ATLAS: Fake load generator at T0. Double registration problem (DDM-LFC). NDGF limited to 1 buffer in front of 1 tape drive (limits rates). T1-T1 RAL issue seen to INFN and IN2P3 (now resolved). Slight issue with FZK. “Slightly low rate – not aggressive in FTS setting”. Global tuning of FTS parameters needed. Want 0 internal retries in FTS at T1s (action). Would like logfiles exposed. UK CA rpm not updated on disk servers caused problem for RAL. 1 transfer error on full test. T1-T1 impacted by power cut. T1->T2s ok and higher rates possible. CASTOR problems seen: too many threads busy; nameserver overload; SRM fails to contact Oracle backend. For dCache saw PNFS overload. Problematic upgrade. StoRM need to focus on interaction between gridftp and GPFS.

Sites need to instrument some monitoring of space token existence (action). CNAF used 2 FTS servers (1 tape and 1 disk) – painful for ATLAS. Most problems in CCRC concerned storage. Power cuts highlighted some procedures are missing in ATLAS.

LHCb: No checksum probs seen in T0->T1 transfers. Issue with UK certificates hit RAL transfers. Submitted jobs done/created for RAL = 74%. (avg. 67%). For reconstruction a large number of jobs failed to upload rDST to local SE (file registering procedures in LFC). RAL success/created = 68%. For RAL the application was crashing with seg fault in RFIO. [Is this now understood?]. The fallback was to copy i/p data to WN via gridFTP. Stripping: highlighted major issues with LHCb book keeping. Data access issues mainly for dCache.

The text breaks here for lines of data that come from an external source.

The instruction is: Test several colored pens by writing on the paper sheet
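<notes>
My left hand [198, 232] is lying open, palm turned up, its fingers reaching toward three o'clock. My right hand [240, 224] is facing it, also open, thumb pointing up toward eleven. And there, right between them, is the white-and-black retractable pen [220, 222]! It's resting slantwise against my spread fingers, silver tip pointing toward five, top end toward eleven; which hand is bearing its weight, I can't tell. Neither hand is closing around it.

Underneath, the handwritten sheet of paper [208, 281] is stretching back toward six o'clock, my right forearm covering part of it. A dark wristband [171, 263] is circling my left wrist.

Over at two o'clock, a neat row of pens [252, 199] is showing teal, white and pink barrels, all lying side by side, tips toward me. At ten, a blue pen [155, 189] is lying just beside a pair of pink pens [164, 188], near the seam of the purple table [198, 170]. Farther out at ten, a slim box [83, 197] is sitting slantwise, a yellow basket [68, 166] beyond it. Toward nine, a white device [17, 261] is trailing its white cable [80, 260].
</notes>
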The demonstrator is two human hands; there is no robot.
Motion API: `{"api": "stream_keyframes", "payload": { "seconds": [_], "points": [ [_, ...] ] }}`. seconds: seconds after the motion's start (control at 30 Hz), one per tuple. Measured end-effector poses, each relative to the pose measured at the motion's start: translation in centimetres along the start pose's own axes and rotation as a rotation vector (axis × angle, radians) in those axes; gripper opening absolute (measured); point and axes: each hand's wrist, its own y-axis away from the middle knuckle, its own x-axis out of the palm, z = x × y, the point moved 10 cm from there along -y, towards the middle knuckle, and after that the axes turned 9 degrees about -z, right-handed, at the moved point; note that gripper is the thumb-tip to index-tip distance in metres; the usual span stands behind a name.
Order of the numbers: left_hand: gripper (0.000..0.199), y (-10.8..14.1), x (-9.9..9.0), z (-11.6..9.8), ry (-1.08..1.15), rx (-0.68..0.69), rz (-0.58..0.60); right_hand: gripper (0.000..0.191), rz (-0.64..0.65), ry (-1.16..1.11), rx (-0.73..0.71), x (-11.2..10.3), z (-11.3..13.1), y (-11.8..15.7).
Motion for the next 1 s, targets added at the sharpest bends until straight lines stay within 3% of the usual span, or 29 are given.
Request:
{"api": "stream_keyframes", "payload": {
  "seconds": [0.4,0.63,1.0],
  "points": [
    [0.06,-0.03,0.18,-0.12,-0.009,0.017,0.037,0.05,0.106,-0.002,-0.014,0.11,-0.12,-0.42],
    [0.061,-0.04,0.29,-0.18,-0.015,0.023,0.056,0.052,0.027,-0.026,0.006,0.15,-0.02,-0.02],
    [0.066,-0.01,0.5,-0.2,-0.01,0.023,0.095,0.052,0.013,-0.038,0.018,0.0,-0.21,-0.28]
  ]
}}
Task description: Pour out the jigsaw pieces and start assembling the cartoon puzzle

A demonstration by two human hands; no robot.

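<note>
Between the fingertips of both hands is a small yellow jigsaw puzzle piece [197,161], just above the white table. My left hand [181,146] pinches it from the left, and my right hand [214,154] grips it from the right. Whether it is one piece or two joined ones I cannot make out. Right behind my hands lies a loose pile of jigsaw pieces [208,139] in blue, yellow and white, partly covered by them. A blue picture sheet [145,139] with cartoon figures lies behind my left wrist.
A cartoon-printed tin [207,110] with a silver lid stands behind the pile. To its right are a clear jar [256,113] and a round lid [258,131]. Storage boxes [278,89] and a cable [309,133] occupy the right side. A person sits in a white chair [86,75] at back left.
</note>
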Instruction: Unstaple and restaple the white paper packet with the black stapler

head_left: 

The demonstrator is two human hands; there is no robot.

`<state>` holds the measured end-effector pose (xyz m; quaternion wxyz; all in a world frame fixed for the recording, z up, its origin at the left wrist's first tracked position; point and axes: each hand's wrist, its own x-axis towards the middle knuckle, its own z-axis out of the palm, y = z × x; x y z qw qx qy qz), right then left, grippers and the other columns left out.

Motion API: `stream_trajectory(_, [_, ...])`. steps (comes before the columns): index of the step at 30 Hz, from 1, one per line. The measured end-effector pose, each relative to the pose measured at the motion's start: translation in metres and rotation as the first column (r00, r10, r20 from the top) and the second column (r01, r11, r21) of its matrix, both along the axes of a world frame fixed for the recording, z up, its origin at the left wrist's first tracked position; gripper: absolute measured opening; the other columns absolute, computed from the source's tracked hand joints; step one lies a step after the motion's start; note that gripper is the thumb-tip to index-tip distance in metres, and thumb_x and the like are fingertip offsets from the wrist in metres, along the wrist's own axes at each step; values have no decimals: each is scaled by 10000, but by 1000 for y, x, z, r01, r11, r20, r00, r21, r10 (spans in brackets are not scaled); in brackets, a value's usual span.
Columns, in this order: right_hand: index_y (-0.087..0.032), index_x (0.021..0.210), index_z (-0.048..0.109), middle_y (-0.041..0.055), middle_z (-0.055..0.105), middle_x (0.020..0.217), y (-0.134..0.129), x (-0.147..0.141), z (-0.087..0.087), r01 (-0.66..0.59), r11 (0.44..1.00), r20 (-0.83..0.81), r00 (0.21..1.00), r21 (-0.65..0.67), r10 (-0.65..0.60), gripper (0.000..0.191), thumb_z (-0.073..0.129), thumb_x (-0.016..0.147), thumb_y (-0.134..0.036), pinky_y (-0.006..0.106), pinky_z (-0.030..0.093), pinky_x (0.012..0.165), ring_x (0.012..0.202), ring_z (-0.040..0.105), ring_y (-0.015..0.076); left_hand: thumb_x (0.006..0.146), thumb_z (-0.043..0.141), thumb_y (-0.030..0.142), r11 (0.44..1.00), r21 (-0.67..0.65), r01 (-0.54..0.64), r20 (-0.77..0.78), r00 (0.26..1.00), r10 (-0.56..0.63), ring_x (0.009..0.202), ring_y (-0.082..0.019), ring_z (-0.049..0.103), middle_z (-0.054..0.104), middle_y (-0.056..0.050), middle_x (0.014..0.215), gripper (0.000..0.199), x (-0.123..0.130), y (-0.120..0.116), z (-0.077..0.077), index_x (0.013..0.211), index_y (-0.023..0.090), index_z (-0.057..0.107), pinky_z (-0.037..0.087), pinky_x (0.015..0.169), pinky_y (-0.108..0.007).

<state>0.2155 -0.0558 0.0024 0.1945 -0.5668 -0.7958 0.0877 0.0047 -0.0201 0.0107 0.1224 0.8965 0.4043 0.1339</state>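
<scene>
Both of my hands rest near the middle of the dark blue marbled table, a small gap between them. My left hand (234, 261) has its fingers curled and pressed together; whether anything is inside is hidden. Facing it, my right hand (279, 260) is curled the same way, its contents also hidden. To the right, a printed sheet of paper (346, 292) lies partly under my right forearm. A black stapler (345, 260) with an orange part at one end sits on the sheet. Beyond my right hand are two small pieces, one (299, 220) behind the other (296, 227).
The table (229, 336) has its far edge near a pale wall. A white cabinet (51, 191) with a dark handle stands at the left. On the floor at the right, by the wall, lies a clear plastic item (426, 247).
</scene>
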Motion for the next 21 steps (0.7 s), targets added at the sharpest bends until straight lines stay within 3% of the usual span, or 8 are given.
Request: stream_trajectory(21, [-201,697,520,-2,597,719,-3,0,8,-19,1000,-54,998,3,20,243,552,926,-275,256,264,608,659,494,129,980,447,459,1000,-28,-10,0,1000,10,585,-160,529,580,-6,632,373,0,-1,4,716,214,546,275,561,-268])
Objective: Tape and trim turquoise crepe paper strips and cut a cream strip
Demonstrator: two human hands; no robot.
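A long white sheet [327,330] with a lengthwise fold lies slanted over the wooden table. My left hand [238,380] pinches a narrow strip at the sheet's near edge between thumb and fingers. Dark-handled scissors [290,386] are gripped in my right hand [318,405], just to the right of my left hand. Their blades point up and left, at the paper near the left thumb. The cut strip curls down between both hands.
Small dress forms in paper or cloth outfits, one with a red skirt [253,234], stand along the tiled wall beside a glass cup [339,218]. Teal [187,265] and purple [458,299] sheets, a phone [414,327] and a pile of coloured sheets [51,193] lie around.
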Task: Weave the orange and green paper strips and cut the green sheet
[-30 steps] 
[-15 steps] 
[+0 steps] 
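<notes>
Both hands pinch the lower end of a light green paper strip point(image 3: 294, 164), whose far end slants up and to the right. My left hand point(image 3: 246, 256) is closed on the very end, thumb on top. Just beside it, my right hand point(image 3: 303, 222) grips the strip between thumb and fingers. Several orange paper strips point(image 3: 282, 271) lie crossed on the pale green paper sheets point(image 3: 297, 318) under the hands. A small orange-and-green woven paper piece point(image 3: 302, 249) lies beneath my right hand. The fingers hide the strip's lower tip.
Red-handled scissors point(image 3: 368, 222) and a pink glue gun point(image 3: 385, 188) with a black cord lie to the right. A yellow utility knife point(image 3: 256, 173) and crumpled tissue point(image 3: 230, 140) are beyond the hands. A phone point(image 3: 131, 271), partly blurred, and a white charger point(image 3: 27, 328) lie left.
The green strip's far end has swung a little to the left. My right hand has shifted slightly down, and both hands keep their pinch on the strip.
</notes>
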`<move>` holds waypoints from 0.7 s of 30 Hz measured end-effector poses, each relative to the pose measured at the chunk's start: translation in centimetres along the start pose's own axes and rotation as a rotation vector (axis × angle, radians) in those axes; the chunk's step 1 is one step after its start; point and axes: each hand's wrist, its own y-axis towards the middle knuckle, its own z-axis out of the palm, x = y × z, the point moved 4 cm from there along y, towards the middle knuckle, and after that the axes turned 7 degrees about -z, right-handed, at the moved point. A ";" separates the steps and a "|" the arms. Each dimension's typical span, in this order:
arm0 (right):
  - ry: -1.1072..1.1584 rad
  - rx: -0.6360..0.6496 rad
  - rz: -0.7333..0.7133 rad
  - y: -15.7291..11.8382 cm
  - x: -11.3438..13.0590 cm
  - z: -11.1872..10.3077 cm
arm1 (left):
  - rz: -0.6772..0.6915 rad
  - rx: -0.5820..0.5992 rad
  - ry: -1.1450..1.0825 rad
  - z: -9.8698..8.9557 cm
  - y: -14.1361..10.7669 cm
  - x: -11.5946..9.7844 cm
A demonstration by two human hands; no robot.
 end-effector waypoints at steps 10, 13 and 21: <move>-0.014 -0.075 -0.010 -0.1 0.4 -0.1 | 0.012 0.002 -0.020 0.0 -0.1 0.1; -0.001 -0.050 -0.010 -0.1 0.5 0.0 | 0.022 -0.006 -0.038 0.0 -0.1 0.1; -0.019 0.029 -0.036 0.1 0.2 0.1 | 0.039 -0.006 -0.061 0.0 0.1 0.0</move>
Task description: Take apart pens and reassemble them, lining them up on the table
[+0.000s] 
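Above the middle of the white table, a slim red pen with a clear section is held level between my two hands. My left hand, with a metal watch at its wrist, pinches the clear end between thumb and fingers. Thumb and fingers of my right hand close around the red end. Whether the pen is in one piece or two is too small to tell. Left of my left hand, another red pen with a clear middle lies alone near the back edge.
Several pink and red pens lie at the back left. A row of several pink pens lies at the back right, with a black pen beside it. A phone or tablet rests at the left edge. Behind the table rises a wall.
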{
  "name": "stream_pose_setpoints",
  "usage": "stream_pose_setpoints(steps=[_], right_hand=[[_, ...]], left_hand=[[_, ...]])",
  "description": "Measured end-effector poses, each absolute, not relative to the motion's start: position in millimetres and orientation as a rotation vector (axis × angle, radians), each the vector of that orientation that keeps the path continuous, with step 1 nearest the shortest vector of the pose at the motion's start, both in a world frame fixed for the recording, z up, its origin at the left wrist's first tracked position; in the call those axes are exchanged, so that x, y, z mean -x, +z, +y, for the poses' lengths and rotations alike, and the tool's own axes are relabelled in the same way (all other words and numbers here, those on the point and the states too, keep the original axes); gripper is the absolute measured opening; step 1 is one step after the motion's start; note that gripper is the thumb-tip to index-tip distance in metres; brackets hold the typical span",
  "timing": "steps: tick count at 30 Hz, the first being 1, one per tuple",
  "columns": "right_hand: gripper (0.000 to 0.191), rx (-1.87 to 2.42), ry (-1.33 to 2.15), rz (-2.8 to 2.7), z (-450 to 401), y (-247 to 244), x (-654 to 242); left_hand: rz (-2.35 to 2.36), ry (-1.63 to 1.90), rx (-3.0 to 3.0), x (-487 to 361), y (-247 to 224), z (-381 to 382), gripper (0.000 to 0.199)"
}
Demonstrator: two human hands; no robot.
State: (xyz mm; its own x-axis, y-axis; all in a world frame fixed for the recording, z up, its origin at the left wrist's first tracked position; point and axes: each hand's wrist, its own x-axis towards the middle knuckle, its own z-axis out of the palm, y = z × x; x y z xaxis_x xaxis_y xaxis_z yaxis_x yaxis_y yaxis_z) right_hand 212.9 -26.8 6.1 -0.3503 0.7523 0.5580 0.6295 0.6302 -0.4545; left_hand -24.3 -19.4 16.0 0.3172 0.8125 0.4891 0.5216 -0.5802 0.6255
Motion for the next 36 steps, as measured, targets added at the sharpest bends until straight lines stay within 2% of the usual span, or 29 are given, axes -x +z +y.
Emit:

CMS: Many issues with t1transfer pool in real life. CAF – no bottlenecks. T0->T1 ok. Like others impacted by UK CA certificate problem. T1->T1: RAL ok. [note: graph seems more spread than other T1s]. T1->T2 aggregates for own region similar/lower than others (#user jobs limited).For UK, no single dataset found so 22 small datasets used. [Slide 66: RHUL no direct CMS support – some timeout errors. RALPP – lacked space for phase 2. QMUL not tested. Britsol – host cert expired in round two so no additional transfers. Estonia – rate was good! General: LAN overload in some dCache sites: ~30MB/s/job – this is thought to relate to read_ahead being on by default – issue for erratic reads. Prod+Anal at T2s: UK phase 1 ok but number of jobs small. Phase 2 (chaotic job submission) and Phase 3 (local scope DBS) results not clear and work continues.

ALICE: Unable to load talk

Critical services: ATLAS: Use service map http://servicemap.cern.ch/ccrc08/servicemap.html. ATLAS dashboard is the main information source. Hit by kernel upgrades at CERN. Quattorized installation etc. works well.

ALICE: Highest rank services are VO-boxes and CASTOR-xrootd. Use http://alimonitor.cern.ch

CMS: Has a critical services Task Force. CMS critical services (with ranking): https://twiki.cern.ch/twiki/bin/view/CMS/SWIntCMSServices. Collaboration differentiates services (to run) and tasks (to deliver).

LHCb: List is here: https://twiki.cern.ch/twiki/pub/LHCb/CCRC08/LHCb_critical_Services2.pdf


Proposed next workshop – 13-14 Nov. Other meetings to note EGEE’08 and pre-CHEP workshop.